La Serbia continua la regola di Milosevic

La Serbia continua a dimostrarsi attiva nel prevenire il Kosovo sulla sua via di integrazione, anche se la fase finale del dialogo a Bruxelles è stata avvertita. Dopo la lobby anti-Kosovo in U NESTO, poi in INTERPOL, oggi il governo della Serbia ha avvertito che invierà una lettera a 22 Stati dell’Unione europea per riconsiderare il riconoscimento dell’indipendenza [...]
Dopo la lobby anti-Kosovo in U NESTO, poi in INTERPOL, oggi il governo della Serbia ha avvertito che invierà una lettera a 22 Stati dell'Unione europea per riconsiderare il riconoscimento dell'indipendenza del Kosovo.
Questi sforzi anti-Kosovo provenienti dai leader dello stato serbo sono visti come la continuazione del governo di Milosevic.
Mazlum Baraliu, un esperto politico, ha detto su “Indescsonline” che il tentativo della Serbia di minare il Kosovo non mostra sincerità che questo stato sta mostrando nel dialogo.
“Considero sia una continua continuazione di Belgrado verso l'ostruzione del Kosovo in qualsiasi modo, non avendo mai una sincera intenzione di dialogo, sia questa proposta che gli sforzi in INTERPOL e U NESTO, anche nelle organizzazioni del Consiglio di Sicurezza delle Nazioni Unite, mostrano che la Serbia non è affatto cambiata.

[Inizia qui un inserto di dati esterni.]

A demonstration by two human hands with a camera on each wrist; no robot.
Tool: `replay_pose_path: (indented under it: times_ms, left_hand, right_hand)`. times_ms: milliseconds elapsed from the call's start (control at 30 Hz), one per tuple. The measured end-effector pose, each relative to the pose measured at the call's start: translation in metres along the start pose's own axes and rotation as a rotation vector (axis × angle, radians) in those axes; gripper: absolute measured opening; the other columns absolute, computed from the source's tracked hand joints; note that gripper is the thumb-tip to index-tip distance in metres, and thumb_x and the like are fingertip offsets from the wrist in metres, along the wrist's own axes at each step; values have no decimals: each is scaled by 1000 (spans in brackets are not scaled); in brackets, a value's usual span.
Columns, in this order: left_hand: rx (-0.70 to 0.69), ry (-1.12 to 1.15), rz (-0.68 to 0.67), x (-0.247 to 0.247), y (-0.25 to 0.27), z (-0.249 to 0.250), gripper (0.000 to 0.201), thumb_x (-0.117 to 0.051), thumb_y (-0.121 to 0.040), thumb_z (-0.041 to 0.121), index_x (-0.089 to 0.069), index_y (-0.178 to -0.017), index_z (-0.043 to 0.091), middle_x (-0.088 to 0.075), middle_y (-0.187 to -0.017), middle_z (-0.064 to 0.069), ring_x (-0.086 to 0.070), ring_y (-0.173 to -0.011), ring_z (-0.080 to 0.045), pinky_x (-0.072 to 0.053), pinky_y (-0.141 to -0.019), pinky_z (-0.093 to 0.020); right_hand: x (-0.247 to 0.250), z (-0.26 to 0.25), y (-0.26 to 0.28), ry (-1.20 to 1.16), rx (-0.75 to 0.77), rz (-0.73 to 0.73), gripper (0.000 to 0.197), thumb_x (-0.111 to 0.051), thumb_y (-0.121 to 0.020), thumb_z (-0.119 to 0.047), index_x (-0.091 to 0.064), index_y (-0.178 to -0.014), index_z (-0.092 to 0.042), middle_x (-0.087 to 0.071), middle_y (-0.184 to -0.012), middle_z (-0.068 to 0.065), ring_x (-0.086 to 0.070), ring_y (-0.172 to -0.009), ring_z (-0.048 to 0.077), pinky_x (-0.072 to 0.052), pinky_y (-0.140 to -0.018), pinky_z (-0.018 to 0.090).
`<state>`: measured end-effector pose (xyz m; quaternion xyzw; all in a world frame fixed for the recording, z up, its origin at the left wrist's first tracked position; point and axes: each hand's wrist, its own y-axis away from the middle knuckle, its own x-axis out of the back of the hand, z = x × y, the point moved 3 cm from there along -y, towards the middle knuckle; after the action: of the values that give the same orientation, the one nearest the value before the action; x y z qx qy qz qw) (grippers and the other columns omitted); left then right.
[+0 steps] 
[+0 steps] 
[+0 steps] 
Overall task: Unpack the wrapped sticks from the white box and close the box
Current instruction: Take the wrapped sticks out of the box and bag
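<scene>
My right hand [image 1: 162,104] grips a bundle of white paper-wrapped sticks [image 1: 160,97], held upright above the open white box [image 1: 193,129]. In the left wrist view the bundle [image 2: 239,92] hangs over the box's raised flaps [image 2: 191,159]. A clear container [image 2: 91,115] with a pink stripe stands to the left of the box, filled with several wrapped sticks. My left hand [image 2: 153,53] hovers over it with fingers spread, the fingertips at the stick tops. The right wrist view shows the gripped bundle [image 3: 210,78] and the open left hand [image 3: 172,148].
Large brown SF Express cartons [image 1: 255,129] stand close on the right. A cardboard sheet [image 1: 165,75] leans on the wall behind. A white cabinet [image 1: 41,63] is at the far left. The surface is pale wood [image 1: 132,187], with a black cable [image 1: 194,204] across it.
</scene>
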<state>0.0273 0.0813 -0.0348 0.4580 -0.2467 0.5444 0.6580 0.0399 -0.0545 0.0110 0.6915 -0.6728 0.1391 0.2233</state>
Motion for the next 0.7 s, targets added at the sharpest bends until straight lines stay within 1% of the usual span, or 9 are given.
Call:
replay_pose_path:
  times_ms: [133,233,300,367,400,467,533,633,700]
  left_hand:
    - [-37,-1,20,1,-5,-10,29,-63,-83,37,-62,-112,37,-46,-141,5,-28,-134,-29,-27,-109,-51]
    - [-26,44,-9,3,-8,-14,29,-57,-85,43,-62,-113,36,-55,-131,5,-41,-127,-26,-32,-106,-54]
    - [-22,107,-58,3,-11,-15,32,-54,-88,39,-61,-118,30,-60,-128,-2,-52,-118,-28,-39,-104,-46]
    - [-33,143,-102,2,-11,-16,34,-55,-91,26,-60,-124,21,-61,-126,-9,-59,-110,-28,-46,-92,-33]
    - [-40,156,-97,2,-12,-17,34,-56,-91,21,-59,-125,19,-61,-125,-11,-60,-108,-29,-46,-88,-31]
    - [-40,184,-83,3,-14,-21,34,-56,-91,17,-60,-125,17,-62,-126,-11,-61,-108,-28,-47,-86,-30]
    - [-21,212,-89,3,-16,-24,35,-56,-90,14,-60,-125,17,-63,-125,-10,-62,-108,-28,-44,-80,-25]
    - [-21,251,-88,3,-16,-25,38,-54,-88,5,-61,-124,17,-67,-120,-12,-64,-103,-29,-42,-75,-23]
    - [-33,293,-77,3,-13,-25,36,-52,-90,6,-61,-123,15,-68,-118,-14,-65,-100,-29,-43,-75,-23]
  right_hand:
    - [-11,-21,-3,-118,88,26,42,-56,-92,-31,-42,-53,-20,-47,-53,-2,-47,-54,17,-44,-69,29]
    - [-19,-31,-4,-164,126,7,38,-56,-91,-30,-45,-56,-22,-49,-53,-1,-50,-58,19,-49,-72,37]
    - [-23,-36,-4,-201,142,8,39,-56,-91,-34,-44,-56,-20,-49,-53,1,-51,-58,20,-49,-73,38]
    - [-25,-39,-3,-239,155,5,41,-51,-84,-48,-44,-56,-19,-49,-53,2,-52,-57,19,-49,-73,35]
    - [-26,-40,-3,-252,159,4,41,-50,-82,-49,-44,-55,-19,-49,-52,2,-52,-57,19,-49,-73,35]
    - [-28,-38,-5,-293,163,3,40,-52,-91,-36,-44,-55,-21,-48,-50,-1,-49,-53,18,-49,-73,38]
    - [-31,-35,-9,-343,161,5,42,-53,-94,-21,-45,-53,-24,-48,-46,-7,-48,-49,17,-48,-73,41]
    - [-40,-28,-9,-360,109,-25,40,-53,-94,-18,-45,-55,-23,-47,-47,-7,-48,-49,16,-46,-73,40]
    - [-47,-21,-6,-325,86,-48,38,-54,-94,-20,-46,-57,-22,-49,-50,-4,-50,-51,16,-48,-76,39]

Essa mostra che il regime e la governance c'è la continuazione dei piani di Milosevic e la mentalità di Milosevic - cioè l'estenuatore, lo sciovinista, l'anti-Kosovo e l'anti-Albaniano in generale -- indiscriminatamente” -- ha detto.
Baraliu ha dichiarato che l'Unione europea e gli Stati membri devono vedere chiaramente le azioni della Serbia e capire che questo stato non ha obiettivi amichevoli con il Kosovo.
Al contrario, ha detto, l'Unione europea dovrebbe capire come lo Stato serbo non sia democratico.
L'ultimo “mostra che l'Unione europea, tutte le sue istituzioni e gli Stati membri, coloro che hanno riconosciuto e non hanno riconosciuto il Kosovo, dovrebbe essere riscaldata una volta e rendersi conto che la Serbia non è disposta ad essere né nelle strutture dell'Europa né nella NATO, e che ha obiettivi non favorevoli verso il Kosovo. Questi mostrano anche il loro obiettivo non democratico, non europeo, buon vicinato e anti-Kosovo”, è stato espresso per “Indexline
Ricordiamo che ci sono state numerose proteste in Catalogna negli ultimi giorni da quando questo paese ha cercato l'indipendenza dalla Spagna. Questo caso, la Serbia sta considerando lo stesso del Kosovo. Ma, era Bruxelles che aveva reagito e risposto che il Kosovo e la Catalunia sono casi abbastanza opposti.